> **Problem requirements**
Output, please, exactly those lines of the listing that come before the line with "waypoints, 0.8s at", along with that line itself.

> **Supplied data**
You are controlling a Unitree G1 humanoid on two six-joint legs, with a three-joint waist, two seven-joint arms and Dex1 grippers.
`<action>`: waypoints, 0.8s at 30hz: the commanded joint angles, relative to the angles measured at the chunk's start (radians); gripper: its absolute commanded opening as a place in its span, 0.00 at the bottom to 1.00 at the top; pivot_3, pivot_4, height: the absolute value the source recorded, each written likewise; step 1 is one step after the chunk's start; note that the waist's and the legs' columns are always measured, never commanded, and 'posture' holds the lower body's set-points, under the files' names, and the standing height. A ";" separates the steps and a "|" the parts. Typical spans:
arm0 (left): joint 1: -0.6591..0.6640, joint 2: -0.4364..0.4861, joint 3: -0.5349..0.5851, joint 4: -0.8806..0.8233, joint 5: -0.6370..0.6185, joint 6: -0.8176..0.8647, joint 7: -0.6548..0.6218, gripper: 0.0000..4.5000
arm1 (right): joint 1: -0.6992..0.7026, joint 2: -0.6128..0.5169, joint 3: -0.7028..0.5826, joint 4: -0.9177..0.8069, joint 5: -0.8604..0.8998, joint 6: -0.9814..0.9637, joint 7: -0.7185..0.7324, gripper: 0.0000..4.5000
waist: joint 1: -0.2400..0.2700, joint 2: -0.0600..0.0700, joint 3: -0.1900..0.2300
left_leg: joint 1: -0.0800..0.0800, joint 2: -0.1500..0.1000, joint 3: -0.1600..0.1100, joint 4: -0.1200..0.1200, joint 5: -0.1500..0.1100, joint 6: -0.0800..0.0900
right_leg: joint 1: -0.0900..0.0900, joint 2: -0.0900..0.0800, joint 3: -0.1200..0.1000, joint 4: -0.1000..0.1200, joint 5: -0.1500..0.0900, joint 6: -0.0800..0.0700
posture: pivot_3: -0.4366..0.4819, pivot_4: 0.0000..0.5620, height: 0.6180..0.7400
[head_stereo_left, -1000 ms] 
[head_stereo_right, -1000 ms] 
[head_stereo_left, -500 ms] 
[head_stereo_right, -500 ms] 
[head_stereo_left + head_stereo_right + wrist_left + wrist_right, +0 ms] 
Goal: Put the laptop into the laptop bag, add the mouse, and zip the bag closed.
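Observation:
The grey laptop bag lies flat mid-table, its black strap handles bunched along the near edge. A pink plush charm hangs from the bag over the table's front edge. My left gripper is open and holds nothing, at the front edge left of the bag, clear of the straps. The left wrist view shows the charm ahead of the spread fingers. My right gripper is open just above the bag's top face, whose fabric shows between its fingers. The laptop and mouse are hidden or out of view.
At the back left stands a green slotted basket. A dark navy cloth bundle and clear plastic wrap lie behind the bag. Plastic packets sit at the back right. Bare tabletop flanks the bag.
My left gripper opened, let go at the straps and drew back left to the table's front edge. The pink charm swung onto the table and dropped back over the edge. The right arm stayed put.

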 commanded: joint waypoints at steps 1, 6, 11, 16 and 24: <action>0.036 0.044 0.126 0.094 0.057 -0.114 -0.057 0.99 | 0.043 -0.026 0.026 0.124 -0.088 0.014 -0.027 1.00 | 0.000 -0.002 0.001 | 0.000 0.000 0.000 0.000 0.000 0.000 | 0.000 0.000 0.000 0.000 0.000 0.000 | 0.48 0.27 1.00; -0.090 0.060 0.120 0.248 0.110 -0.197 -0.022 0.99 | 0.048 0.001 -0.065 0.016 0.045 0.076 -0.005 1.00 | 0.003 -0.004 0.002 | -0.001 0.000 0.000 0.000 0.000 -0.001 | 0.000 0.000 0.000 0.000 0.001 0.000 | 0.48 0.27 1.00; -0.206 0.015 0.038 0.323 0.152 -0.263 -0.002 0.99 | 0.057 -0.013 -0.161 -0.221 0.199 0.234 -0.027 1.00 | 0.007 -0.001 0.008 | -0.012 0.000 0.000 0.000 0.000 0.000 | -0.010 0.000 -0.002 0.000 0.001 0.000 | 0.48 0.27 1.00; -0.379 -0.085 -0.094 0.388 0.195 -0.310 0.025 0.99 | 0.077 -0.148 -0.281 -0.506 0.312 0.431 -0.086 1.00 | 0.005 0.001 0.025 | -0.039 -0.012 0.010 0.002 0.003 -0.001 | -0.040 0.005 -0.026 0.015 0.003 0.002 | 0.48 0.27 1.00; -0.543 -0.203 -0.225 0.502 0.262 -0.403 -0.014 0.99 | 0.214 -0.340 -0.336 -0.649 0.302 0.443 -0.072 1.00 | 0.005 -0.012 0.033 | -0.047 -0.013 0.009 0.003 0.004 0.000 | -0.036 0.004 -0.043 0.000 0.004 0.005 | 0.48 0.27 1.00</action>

> **Solution below**
You are controlling a Unitree G1 humanoid on two six-joint legs, with a three-joint waist, two seven-joint arms and Dex1 grippers.
`<action>`: waypoints, 0.8s at 30hz: the commanded joint angles, relative to the angles measured at the chunk's start (radians); gripper: its absolute commanded opening as a place in its span, 0.00 at the bottom to 1.00 at the top; pivot_3, pivot_4, height: the absolute value the source recorded, each written likewise; step 1 is one step after the chunk's start; note that the waist's and the legs' columns are always measured, never commanded, and 'posture' holds the lower body's set-points, under the files' names, and the standing height. A ";" separates the steps and a "|" the parts. Typical spans:

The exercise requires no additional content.